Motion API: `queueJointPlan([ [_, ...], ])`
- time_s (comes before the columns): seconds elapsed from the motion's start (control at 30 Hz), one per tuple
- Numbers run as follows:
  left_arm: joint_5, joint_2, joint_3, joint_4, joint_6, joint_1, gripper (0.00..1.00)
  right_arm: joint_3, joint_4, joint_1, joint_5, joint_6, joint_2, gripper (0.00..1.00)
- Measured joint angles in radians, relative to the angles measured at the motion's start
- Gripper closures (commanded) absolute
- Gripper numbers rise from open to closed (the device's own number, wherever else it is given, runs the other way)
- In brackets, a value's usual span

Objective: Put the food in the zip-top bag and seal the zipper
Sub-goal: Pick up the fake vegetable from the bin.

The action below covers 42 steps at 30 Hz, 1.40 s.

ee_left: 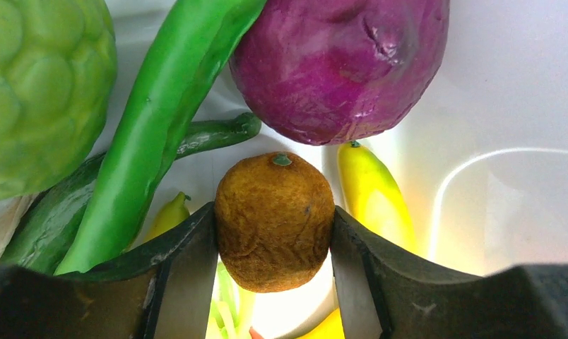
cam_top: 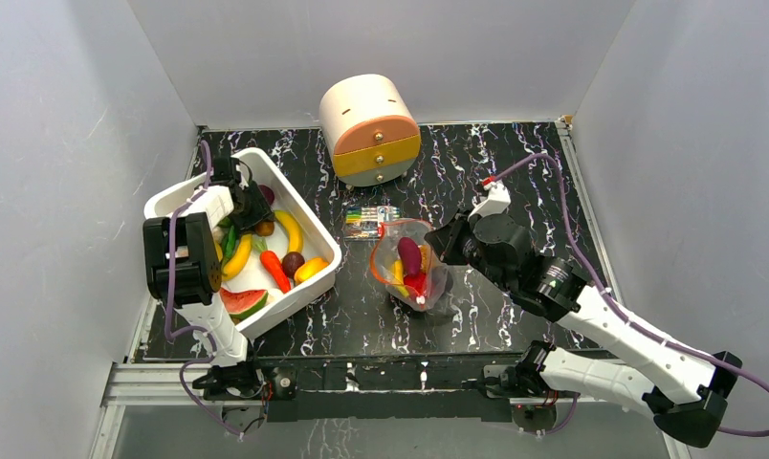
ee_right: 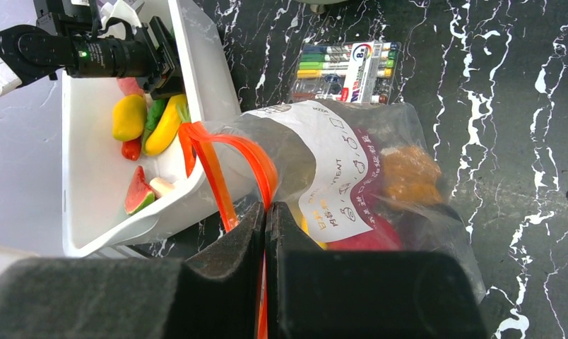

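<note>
The white bin [cam_top: 316, 229] at the left holds the food: bananas [cam_top: 290, 229], a carrot [cam_top: 275, 272], a watermelon slice [cam_top: 243, 303]. My left gripper [cam_top: 256, 212] is inside the bin, shut on a round brown-orange fruit [ee_left: 274, 219] held between its fingers [ee_left: 189, 261]. A purple piece [ee_left: 338, 63] and a green pepper [ee_left: 161, 120] lie just beyond. The zip-top bag [cam_top: 409, 263] stands at the centre with its mouth open and several pieces inside. My right gripper [ee_right: 265, 212] is shut on the red-orange zipper [ee_right: 217, 176] at the bag's mouth edge.
A flat pack of coloured pens [cam_top: 371, 218] lies just behind the bag. A round cream and orange drawer box [cam_top: 369, 129] stands at the back. The bin's near corner [ee_right: 168, 205] is close to the bag's mouth. Grey walls enclose the table.
</note>
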Motion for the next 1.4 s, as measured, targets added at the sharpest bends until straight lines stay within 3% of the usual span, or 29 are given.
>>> queueJointPlan([
  [0.33, -0.013, -0.067, -0.006, -0.035, -0.001, 0.0, 0.57, 0.0, -0.024, 0.0, 0.022, 0.0, -0.019, 1.0],
  [0.8, -0.001, -0.339, -0.023, -0.057, -0.005, 0.0, 0.56, 0.002, -0.033, 0.0, 0.033, 0.002, -0.002, 1.0],
  [1.4, 0.335, -0.563, -0.039, -0.077, 0.002, 0.0, 0.55, 0.016, -0.039, 0.0, 0.056, 0.077, 0.027, 1.0],
])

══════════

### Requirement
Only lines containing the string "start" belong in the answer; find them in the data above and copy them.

### Task response
- time_s (comes before the columns): seconds elapsed from the motion's start (control at 30 Hz), one per tuple
- Measured joint angles in radians, relative to the angles measured at the motion's start

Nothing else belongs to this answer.